** Opening SUPPLIED MATERIAL block **

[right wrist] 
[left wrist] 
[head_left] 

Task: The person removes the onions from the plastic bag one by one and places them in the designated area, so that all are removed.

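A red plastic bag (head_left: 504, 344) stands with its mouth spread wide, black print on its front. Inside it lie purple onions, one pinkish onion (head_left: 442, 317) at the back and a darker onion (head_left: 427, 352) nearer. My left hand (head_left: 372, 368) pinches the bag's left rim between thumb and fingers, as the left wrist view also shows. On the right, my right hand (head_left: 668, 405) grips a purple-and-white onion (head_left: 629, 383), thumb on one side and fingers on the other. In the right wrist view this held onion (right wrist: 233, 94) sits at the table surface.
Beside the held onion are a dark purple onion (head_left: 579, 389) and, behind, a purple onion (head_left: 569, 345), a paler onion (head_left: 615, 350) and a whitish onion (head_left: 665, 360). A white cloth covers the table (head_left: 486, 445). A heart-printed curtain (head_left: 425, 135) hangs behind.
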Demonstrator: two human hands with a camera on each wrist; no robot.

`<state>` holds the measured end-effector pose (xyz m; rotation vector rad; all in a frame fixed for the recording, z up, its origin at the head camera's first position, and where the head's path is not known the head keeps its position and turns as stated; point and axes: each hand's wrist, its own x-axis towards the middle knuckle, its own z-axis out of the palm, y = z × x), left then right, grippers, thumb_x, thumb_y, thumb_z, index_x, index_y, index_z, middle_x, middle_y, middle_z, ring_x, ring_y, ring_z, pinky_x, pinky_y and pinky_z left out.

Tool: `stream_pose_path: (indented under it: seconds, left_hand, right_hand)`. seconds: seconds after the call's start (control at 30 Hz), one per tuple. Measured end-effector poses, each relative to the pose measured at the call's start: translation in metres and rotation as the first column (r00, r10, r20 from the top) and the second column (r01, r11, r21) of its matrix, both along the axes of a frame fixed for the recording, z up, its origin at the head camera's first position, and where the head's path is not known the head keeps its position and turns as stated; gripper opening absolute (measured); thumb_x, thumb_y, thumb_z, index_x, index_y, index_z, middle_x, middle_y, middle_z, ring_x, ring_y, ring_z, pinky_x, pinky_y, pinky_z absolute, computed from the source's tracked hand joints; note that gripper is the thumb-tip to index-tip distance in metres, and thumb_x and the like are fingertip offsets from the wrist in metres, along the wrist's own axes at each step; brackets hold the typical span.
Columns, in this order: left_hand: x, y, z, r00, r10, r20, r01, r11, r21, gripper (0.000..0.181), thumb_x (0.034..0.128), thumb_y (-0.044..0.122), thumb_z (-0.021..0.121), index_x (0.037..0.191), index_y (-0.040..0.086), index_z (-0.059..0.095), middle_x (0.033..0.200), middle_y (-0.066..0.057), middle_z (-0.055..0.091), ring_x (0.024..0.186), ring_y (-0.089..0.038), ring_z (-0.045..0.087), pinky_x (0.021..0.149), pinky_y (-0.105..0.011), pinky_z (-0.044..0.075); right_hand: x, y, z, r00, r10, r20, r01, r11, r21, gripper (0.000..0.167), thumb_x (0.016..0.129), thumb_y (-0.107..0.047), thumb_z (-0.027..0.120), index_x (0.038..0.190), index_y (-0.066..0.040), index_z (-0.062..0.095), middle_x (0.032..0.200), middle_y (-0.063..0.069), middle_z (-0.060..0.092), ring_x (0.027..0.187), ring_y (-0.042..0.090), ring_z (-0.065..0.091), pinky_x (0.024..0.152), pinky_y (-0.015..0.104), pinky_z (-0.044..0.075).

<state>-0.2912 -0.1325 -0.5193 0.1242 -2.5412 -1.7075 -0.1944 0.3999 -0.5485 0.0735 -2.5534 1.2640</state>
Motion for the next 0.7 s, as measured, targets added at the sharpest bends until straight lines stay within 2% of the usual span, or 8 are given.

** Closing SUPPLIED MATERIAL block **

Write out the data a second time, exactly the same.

▶ _YOUR RESPONSE_
[right wrist] 
[left wrist] 
[head_left] 

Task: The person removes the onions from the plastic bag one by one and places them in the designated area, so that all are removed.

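A red plastic bag (head_left: 504, 344) stands with its mouth spread wide, black print on its front. Inside it lie purple onions, one pinkish onion (head_left: 442, 317) at the back and a darker onion (head_left: 427, 352) nearer. My left hand (head_left: 372, 368) pinches the bag's left rim between thumb and fingers, as the left wrist view also shows. On the right, my right hand (head_left: 668, 405) grips a purple-and-white onion (head_left: 629, 383), thumb on one side and fingers on the other. In the right wrist view this held onion (right wrist: 233, 94) sits at the table surface.
Beside the held onion are a dark purple onion (head_left: 579, 389) and, behind, a purple onion (head_left: 569, 345), a paler onion (head_left: 615, 350) and a whitish onion (head_left: 665, 360). A white cloth covers the table (head_left: 486, 445). A heart-printed curtain (head_left: 425, 135) hangs behind.
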Demonstrator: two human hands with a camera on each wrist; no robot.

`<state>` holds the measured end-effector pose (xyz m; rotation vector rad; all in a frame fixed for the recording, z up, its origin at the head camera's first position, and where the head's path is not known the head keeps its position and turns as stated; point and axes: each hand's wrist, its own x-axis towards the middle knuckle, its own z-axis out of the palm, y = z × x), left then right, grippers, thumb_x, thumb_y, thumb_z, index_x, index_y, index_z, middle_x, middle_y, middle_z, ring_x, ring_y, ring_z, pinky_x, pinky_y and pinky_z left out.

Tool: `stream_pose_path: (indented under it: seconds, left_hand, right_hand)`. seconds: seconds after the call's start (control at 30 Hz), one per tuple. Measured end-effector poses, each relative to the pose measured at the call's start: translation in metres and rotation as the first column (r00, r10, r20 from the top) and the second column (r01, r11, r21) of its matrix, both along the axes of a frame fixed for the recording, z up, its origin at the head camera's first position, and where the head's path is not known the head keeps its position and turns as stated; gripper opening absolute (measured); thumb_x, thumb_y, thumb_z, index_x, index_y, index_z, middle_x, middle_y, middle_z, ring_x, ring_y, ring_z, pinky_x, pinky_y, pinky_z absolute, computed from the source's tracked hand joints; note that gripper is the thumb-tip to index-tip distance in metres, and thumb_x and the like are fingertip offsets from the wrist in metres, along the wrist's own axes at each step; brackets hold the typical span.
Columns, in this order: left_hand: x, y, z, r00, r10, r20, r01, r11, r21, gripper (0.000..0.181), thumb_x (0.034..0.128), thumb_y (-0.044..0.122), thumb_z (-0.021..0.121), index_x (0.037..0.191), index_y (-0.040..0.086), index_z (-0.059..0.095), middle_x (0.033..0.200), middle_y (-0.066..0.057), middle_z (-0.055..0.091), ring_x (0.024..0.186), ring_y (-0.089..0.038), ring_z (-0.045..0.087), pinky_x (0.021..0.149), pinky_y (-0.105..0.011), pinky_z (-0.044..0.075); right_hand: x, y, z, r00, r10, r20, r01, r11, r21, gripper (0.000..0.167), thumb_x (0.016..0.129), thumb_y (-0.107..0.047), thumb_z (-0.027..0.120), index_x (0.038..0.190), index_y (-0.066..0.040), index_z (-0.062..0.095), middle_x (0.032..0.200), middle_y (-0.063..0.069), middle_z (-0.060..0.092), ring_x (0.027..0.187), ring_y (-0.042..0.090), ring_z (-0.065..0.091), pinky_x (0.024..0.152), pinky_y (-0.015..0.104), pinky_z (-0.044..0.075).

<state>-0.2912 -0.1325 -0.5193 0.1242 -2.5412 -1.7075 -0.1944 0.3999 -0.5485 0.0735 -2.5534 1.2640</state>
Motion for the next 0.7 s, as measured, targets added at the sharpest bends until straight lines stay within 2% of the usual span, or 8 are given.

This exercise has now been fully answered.